La recente sentenza n.
115 della Corte Costituzionale segna un punto di svolta significativo nell’interpretazione e applicazione dei diritti legati alla genitorialità nel diritto del lavoro italiano.
La decisione, depositata oggi, dichiara l’illegittimità costituzionale, nella parte rilevante, dell’articolo 27-bis del decreto legislativo n.
151 del 2001, in relazione alla sua esclusione del congedo di paternità obbligatorio per le lavoratrici madri intenzionali in coppie di donne, ufficialmente riconosciute come genitori attraverso i registri dello stato civile.
La decisione della Corte non si limita a una mera interpretazione letterale della legge, ma si fonda su principi cardine del sistema costituzionale italiano, quali l’uguaglianza sostanziale, il diritto alla parità di trattamento e la tutela della famiglia, intesa nella sua evoluzione sociale.
L’articolo 27-bis, originariamente concepito in un contesto normativo che rifletteva una visione tradizionale della famiglia, si è rivelato in contrasto con la realtà sociale attuale, che riconosce e protegge sempre più le diverse forme di famiglia.
La Corte Costituzionale ha sottolineato come l’esclusione del congedo di paternità per le madri intenzionali in coppie di donne generi una disparità irragionevole rispetto ai lavoratori uomini, non tenendo conto del ruolo attivo e fondamentale che queste madri svolgono nella crescita e nell’educazione dei figli.

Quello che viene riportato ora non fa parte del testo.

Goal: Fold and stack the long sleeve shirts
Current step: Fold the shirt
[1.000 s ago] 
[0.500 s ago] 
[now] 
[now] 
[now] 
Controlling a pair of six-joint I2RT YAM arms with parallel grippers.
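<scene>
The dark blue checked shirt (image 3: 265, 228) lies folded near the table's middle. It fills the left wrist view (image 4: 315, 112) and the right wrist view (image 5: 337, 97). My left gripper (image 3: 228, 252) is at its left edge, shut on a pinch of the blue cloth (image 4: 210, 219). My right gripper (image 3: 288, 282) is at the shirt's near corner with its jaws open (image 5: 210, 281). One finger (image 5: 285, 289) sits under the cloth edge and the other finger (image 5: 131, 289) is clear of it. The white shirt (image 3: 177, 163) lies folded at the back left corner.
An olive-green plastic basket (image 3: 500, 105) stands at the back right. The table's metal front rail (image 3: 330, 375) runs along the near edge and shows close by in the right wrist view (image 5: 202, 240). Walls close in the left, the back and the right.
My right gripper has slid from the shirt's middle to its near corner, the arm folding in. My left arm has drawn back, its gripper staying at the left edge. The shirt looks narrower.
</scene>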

Questa disparità, inoltre, incide negativamente sulla loro dignità e sulla loro piena partecipazione alla vita lavorativa e sociale.

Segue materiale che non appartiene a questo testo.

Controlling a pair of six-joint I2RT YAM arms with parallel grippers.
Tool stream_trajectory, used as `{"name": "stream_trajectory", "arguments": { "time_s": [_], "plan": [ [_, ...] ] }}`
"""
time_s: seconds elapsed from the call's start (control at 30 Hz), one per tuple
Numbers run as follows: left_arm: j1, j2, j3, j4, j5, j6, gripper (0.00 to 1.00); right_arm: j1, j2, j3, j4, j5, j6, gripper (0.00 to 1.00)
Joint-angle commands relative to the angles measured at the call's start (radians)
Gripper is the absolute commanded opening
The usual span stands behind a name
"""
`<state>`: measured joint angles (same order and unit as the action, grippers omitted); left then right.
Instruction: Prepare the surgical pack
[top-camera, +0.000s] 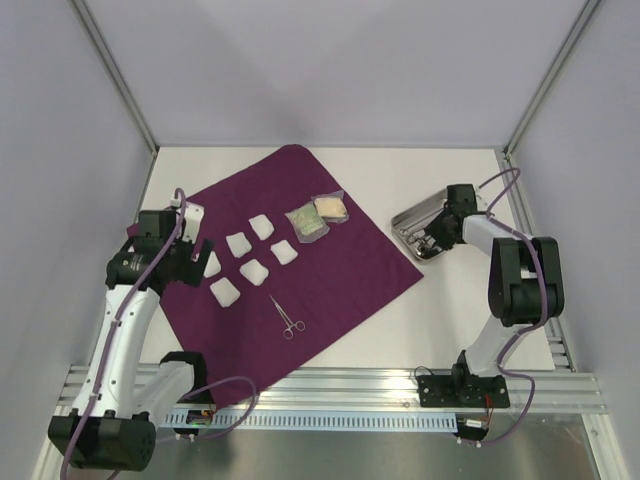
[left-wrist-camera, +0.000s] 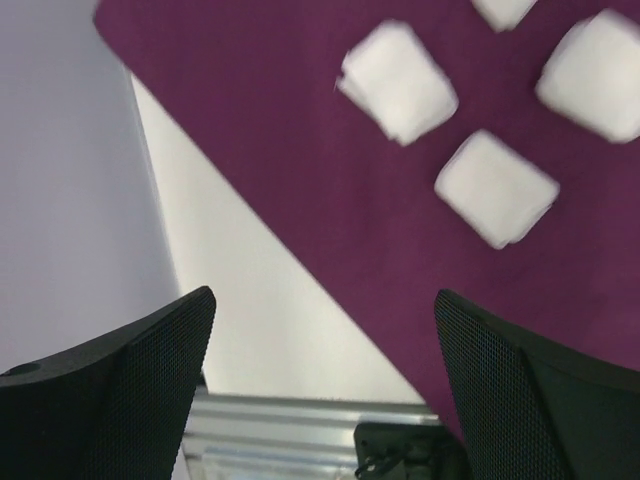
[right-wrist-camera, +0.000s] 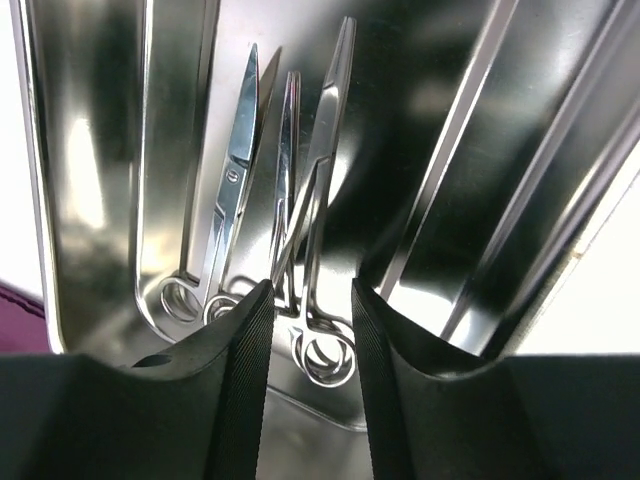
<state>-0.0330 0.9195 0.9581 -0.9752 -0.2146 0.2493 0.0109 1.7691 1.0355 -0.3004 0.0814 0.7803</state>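
The deep-purple cloth (top-camera: 330, 265) lies spread flat like a diamond mid-table. Several white gauze squares (top-camera: 253, 270) lie on its left half, two clear packets (top-camera: 318, 216) near its top, and one metal forceps (top-camera: 286, 317) near its front corner. My left gripper (top-camera: 197, 257) hovers open and empty over the cloth's left edge; its wrist view shows the cloth (left-wrist-camera: 330, 180) and gauze (left-wrist-camera: 497, 188). My right gripper (top-camera: 433, 240) is inside the steel tray (top-camera: 408, 217), jaws narrowly open astride the ring handles of forceps (right-wrist-camera: 325, 340) lying beside scissors (right-wrist-camera: 232, 180).
The tray stands on the white table to the right of the cloth, near the right frame post (top-camera: 520, 140). An aluminium rail (top-camera: 330, 395) runs along the front edge. Grey walls close in the left, back and right.
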Motion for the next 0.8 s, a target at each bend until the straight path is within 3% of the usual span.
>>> {"name": "stream_trajectory", "arguments": {
  "time_s": [0.0,0.1,0.23,0.47,0.6,0.77],
  "plan": [
    [0.002,-0.005,0.152,0.043,0.205,-0.049,1.0,0.001,-0.08,0.034,-0.031,0.021,-0.039,0.4],
    [0.002,0.002,0.226,0.023,0.436,-0.114,1.0,0.024,-0.154,0.069,-0.087,0.046,-0.117,0.44],
    [0.002,-0.017,0.22,-0.002,0.595,-0.128,1.0,0.162,-0.255,0.112,-0.167,0.121,-0.266,0.48],
    [0.002,-0.111,0.102,-0.008,0.506,-0.116,1.0,0.562,-0.309,0.098,-0.161,0.008,-0.406,0.48],
    [0.002,-0.168,0.053,0.009,0.495,-0.125,1.0,0.826,-0.173,0.158,-0.16,-0.023,-0.418,0.43],
    [0.002,-0.238,0.033,0.038,0.402,-0.139,1.0,1.006,-0.018,0.267,-0.169,0.021,-0.417,0.33]
  ]
}}
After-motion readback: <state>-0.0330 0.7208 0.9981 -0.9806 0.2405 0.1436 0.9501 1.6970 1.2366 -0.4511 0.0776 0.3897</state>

La sentenza apre a una riformulazione dell’articolo 27-bis, richiedendo un adeguamento normativo che estenda il diritto al congedo di paternità a tutte le madri intenzionali in coppie di donne, indipendentemente dal fatto che abbiano legalmente riconosciuto o meno il proprio ruolo genitoriale.
Questo implica una revisione della logica che lega il diritto al congedo di paternità al sesso biologico o alla figura del “padre” come tradizionalmente intesa.
La decisione della Corte Costituzionale rappresenta un importante passo avanti verso una piena inclusione delle famiglie non tradizionali nel tessuto giuridico e sociale italiano.
Essa riconosce implicitamente la necessità di superare modelli interpretativi rigidi e stereotipati, abbracciando una visione più ampia e flessibile della genitorialità e della famiglia.
Le implicazioni di questa sentenza si estendono al di là del singolo diritto al congedo di paternità, aprendo la strada a ulteriori rivisitazioni di norme e politiche volte a garantire la piena parità di trattamento per tutte le forme di famiglia e a promuovere la loro piena integrazione nella società.
In sintesi, la sentenza n.
115 del 2024 della Corte Costituzionale segna un momento cruciale per l’evoluzione del diritto di famiglia in Italia.